Exercise objective:
Quote the data below in full, minus the images.

Dataset content:
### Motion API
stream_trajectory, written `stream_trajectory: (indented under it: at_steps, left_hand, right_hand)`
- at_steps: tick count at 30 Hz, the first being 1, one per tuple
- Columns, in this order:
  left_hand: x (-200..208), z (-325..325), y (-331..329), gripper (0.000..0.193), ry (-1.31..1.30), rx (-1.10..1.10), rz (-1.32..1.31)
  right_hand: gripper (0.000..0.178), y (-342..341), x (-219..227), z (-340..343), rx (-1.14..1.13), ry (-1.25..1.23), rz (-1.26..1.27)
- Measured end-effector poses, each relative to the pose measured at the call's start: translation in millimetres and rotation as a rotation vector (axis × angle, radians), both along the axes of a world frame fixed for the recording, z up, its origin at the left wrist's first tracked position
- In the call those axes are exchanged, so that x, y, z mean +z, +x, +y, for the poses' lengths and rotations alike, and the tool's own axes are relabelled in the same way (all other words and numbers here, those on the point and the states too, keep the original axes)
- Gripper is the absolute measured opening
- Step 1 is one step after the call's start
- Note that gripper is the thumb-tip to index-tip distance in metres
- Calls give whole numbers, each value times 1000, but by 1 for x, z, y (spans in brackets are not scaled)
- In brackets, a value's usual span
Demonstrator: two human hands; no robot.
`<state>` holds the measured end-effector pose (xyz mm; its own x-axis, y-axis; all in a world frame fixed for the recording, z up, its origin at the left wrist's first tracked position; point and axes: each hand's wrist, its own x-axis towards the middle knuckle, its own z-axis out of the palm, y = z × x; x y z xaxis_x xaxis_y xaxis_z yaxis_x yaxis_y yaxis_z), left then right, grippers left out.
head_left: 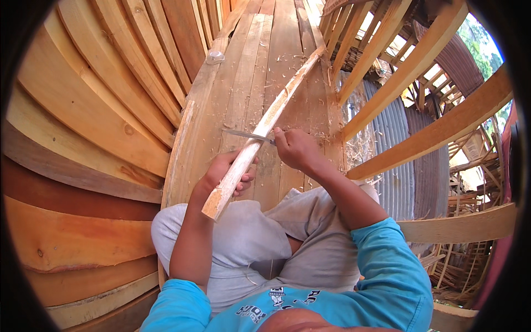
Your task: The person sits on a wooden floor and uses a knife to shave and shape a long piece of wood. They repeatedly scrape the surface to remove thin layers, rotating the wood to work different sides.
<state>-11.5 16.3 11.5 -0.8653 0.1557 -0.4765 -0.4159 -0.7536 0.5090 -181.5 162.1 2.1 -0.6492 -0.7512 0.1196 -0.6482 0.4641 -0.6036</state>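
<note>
A long pale wooden strip slants from above my lap away to the far right. My left hand grips it from below near its close end, fingers wrapped round its underside. Across the strip's upper face lies the thin metal blade of a knife, pointing left. My right hand is closed at the right end of that blade; its handle is hidden in my fist. The strip's surface looks rough and freshly shaved along its length.
I sit cross-legged on a plank floor strewn with wood shavings. Tall boards lean along the left. Curved wooden ribs stand on the right, with corrugated metal sheets beyond. A small clear object sits far left.
</note>
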Motion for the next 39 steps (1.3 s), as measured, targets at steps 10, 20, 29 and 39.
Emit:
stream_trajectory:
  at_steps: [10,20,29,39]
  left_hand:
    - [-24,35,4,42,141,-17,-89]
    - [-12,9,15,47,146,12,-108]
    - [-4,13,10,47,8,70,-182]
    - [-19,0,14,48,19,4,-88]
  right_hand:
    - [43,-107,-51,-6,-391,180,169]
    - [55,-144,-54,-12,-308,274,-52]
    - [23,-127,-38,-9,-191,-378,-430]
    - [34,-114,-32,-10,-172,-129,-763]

Written answer:
### Motion API
stream_trajectory, written `stream_trajectory: (indented under it: at_steps, left_hand, right_hand)`
- at_steps: tick count at 30 Hz, the first being 1, one per tuple
- Columns, in this order:
  left_hand: x (-200..208), z (-325..325), y (-331..329), gripper (0.000..0.193), ry (-1.31..1.30), rx (-1.10..1.10), rz (-1.32..1.31)
  right_hand: gripper (0.000..0.178), y (-342..341), x (-219..227), z (-340..343), rx (-1.14..1.13), ry (-1.25..1.23), rz (-1.26..1.27)
- Measured end-effector poses, each relative to the pose measured at the call's start: translation in millimetres and rotation as a rotation vector (axis × angle, radians), both along the axes of a world frame fixed for the recording, z up, its origin at the left wrist's first tracked position
- In the call those axes are exchanged, so that x, y, z mean +z, +x, +y, for the poses' lengths and rotations alike, and the tool's own axes are relabelled in the same way (all other words and numbers here, those on the point and the states too, keep the original axes)
- Gripper is the absolute measured opening
- Step 1 is one step after the call's start
- Note that gripper is the thumb-tip to index-tip distance in metres
- Calls give whole numbers, each value times 1000, but by 1 for x, z, y (spans in brackets are not scaled)
- In brackets, a value's usual span
Demonstrator: two human hands; no robot.
`<state>` holds the measured end-effector pose (xyz mm; its own x-axis, y-axis; all in a world frame fixed for the recording, z up, its origin at the left wrist's first tracked position; point and axes: each hand's wrist, its own x-axis towards the middle knuckle, its own z-axis out of the palm, y = z × x; x y z xaxis_x xaxis_y xaxis_z yaxis_x yaxis_y yaxis_z), left then right, grippers left out.
head_left: 
Your task: The person sits on a wooden floor and uses a knife to shave and shape a long piece of wood. They repeatedly scrape the surface to remove thin layers, rotating the wood to work different sides.
<state>-11.5 16.3 11.5 -0.8653 0.1557 -0.4765 -0.4159 -0.7536 0.5090 -181.5 162.1 2.1 -0.6492 -0.7512 0.1196 -0.6482 0.4641 -0.6036</state>
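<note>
A long pale wooden strip slants from above my lap away to the far right. My left hand grips it from below near its close end, fingers wrapped round its underside. Across the strip's upper face lies the thin metal blade of a knife, pointing left. My right hand is closed at the right end of that blade; its handle is hidden in my fist. The strip's surface looks rough and freshly shaved along its length.
I sit cross-legged on a plank floor strewn with wood shavings. Tall boards lean along the left. Curved wooden ribs stand on the right, with corrugated metal sheets beyond. A small clear object sits far left.
</note>
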Motion for the next 39 steps (1.3 s), as measured, targets at steps 10, 20, 29 and 39.
Emit:
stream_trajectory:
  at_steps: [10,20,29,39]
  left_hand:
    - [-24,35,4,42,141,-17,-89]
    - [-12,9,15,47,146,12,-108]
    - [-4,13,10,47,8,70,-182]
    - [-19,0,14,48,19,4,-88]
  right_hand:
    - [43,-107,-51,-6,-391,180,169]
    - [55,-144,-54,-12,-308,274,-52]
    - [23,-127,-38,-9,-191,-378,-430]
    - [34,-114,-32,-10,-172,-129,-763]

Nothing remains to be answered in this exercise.